AWS Big Data Blog
Empower your Jira data in a data lake with Amazon AppFlow and AWS Glue
In the world of software engineering and development, organizations use project management tools like Atlassian Jira Cloud. Managing projects with Jira leads to rich datasets, which can provide historical and predictive insights about project and development efforts.
Although Jira Cloud provides reporting capability, loading this data into a data lake will facilitate enrichment with other business data, as well as support the use of business intelligence (BI) tools and artificial intelligence (AI) and machine learning (ML) applications. Companies often take a data lake approach to their analytics, bringing data from many different systems into one place to simplify how the analytics are done.
This post shows you how to use Amazon AppFlow and AWS Glue to create a fully automated data ingestion pipeline that will synchronize your Jira data into your data lake. Amazon AppFlow provides software as a service (SaaS) integration with Jira Cloud to load the data into your AWS account. AWS Glue is a serverless data discovery, load, and transformation service that will prepare data for consumption in BI and AI/ML activities.
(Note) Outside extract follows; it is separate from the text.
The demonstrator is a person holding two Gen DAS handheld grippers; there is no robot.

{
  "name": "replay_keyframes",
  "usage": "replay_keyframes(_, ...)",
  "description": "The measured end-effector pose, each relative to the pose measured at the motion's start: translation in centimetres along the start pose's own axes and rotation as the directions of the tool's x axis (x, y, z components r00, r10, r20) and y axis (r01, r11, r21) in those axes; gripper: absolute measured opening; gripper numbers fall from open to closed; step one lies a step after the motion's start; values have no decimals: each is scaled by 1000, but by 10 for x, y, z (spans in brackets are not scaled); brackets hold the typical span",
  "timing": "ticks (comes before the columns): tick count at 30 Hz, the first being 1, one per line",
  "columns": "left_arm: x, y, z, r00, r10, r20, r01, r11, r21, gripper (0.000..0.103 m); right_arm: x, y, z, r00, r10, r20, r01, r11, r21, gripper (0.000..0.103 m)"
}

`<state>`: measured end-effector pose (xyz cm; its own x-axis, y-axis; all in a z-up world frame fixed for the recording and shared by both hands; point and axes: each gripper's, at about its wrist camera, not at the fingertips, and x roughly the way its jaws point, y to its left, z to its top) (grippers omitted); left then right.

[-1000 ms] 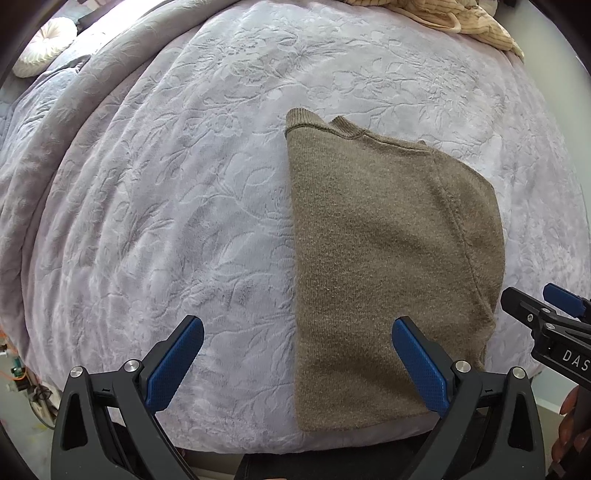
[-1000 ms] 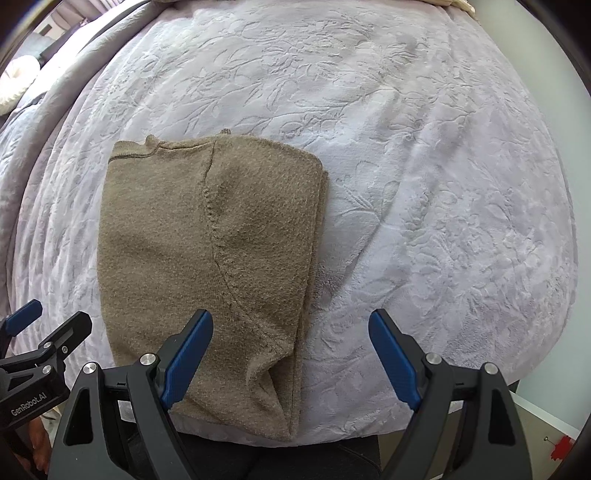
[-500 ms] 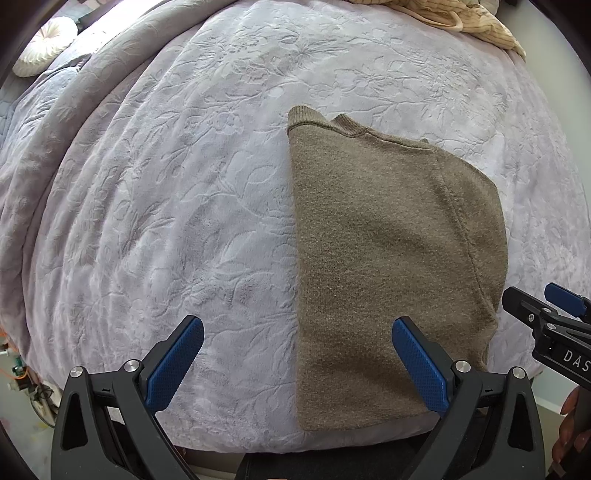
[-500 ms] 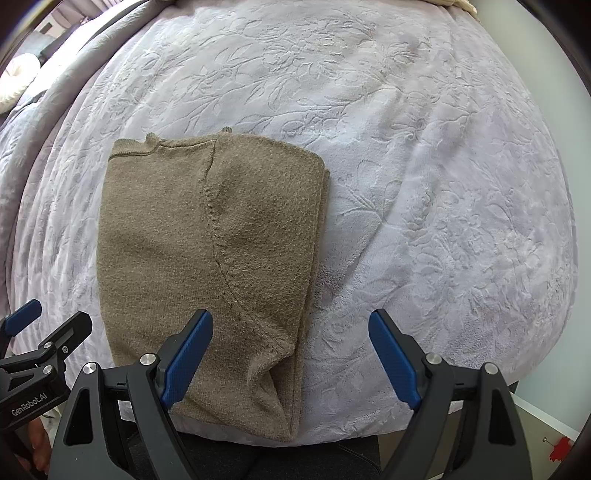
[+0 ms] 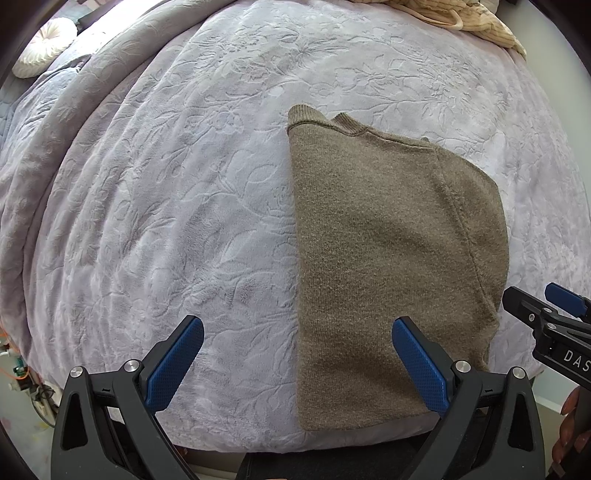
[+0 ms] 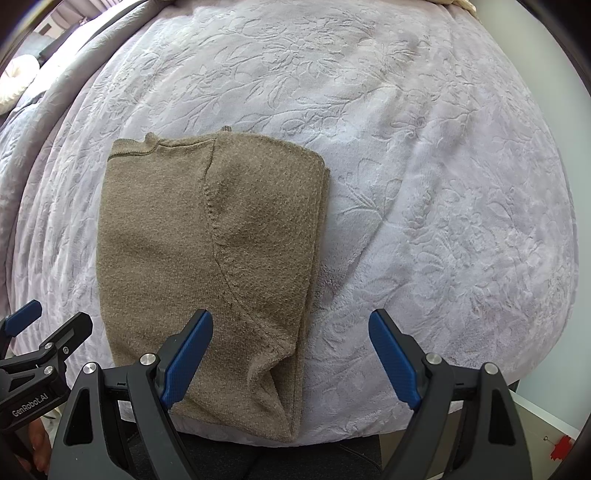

Additionally, this post strives to achieve a low-code and serverless solution for operational efficiency and cost optimization, and the solution supports incremental loading for cost optimization.
Solution overview
This solution uses Amazon AppFlow to retrieve data from the Jira Cloud. The data is synchronized to an Amazon Simple Storage Service (Amazon S3) bucket using an initial full download and subsequent incremental downloads of changes. When new data arrives in the S3 bucket, an AWS Step Functions workflow is triggered that orchestrates extract, transform, and load (ETL) activities using AWS Glue crawlers and AWS Glue DataBrew. The data is then available in the AWS Glue Data Catalog and can be queried by services such as Amazon Athena, Amazon QuickSight, and Amazon Redshift Spectrum. The solution is completely automated and serverless, resulting in low operational overhead. When this setup is complete, your Jira data will be automatically ingested and kept up to date in your data lake!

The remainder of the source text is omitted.